• **Exercise brief**
Beneath this line sits some data. Return only its lines from the one holding "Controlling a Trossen" through the one holding "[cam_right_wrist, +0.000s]", inclusive, exactly, with the images removed.

Records drawn from a dataset

* * *

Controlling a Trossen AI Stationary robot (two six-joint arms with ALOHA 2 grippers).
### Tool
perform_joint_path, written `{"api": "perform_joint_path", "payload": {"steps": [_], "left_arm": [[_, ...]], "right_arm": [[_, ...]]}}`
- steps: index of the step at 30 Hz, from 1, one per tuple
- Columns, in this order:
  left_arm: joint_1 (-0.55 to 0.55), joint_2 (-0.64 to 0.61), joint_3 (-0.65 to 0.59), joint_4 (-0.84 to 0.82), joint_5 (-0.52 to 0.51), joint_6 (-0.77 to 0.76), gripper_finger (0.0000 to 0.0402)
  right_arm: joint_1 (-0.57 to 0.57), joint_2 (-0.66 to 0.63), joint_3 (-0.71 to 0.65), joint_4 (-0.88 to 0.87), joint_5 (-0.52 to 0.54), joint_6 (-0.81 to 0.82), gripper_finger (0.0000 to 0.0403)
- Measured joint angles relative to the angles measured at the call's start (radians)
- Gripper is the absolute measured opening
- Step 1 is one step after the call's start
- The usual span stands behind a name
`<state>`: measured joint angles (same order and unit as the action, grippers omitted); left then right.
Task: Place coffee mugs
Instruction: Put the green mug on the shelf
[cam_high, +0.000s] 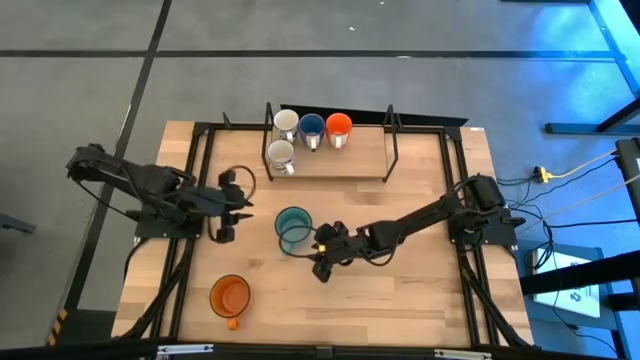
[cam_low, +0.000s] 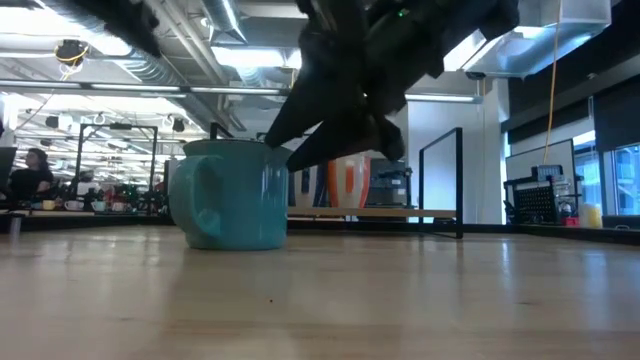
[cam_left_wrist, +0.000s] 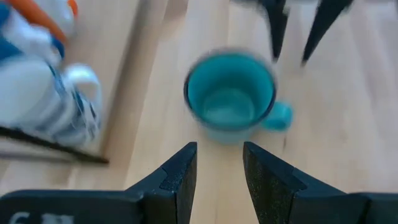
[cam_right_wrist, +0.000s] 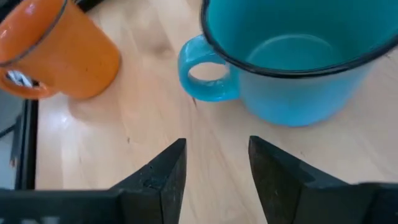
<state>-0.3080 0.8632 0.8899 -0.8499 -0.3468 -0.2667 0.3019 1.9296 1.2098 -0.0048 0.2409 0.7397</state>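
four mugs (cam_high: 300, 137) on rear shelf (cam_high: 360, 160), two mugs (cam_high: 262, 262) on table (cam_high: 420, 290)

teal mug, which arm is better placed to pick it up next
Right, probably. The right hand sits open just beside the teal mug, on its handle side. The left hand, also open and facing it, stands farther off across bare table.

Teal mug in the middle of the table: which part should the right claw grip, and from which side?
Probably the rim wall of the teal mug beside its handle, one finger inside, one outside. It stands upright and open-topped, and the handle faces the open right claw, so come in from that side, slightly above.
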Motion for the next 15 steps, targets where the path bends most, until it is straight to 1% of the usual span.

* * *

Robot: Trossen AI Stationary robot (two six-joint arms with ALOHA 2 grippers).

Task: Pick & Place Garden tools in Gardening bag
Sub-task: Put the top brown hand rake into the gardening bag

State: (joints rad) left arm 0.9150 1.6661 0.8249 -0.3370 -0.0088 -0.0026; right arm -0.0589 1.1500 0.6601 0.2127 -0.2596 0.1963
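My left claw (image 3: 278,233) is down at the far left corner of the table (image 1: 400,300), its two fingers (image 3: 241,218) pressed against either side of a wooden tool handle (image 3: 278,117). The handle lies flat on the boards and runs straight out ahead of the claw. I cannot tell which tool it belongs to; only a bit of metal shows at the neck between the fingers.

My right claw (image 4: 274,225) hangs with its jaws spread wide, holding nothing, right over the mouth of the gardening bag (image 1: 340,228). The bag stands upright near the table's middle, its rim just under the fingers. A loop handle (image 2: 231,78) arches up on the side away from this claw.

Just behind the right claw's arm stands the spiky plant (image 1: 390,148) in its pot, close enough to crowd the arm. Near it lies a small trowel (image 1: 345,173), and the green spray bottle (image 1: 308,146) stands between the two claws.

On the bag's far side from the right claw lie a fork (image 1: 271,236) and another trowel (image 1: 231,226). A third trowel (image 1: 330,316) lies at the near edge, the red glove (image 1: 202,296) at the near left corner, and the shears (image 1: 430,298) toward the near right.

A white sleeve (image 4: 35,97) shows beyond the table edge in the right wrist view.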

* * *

• **Output**
Controlling a Trossen AI Stationary robot (two six-joint arms with ALOHA 2 grippers).
### Tool
perform_joint_path, written `{"api": "perform_joint_path", "payload": {"steps": [_], "left_arm": [[_, ...]], "right_arm": [[_, ...]]}}`
- steps: index of the step at 30 Hz, from 1, one per tuple
- Columns, in this order:
  left_arm: joint_1 (-0.55 to 0.55), joint_2 (-0.64 to 0.61), joint_3 (-0.65 to 0.59), joint_4 (-0.84 to 0.82), joint_5 (-0.52 to 0.51), joint_6 (-0.77 to 0.76), gripper_finger (0.0000 to 0.0402)
  right_arm: joint_1 (-0.57 to 0.57), joint_2 (-0.66 to 0.63), joint_3 (-0.71 to 0.65), joint_4 (-0.88 to 0.87), joint_5 (-0.52 to 0.54), joint_6 (-0.81 to 0.82), gripper_finger (0.0000 to 0.0403)
- Measured joint angles relative to the angles measured at the call's start (radians)
- Gripper is the absolute measured opening
- Step 1 is one step after the call's start
- The usual span stands behind a name
`<state>`: measured joint angles (same order and unit as the action, grippers omitted); left then right.
Task: Place coffee mugs
Instruction: Put the green mug on the shelf
[cam_high, +0.000s] 
[cam_low, +0.000s] 
[cam_left_wrist, +0.000s] 
[cam_right_wrist, +0.000s] 

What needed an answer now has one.